On the Rate of Convergence of Kolmogorov-Arnold Network Regression Estimators
This provides a theoretical foundation for using KANs in nonparametric regression, offering a structured alternative to existing methods for researchers and practitioners in machine learning and statistics.
The paper tackled the problem of establishing theoretical convergence guarantees for Kolmogorov-Arnold Networks (KANs) in multivariate function approximation, proving that additive and hybrid KANs achieve the minimax-optimal convergence rate O(n^{-2r/(2r+1)}) for functions in Sobolev spaces of smoothness r, with simulation studies confirming these rates.

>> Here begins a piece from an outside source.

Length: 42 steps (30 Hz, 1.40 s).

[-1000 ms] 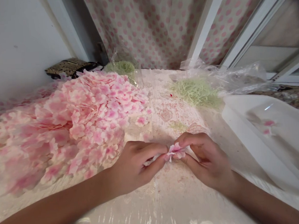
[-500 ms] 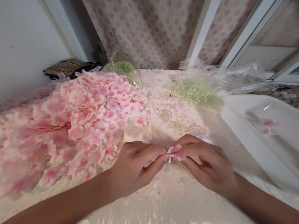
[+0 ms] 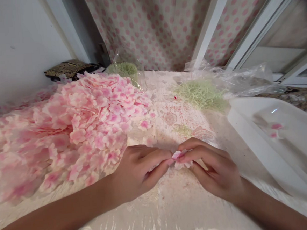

Kolmogorov-Arnold Networks (KANs) offer a structured and interpretable framework for multivariate function approximation by composing univariate transformations through additive or multiplicative aggregation. This paper establishes theoretical convergence guarantees for KANs when the univariate components are represented by B-splines. We prove that both additive and hybrid additive-multiplicative KANs attain the minimax-optimal convergence rate $O(n^{-2r/(2r+1)})$ for functions in Sobolev spaces of smoothness $r$. We further derive guidelines for selecting the optimal number of knots in the B-splines. The theory is supported by simulation studies that confirm the predicted convergence rates. These results provide a theoretical foundation for using KANs in nonparametric regression and highlight their potential as a structured alternative to existing methods.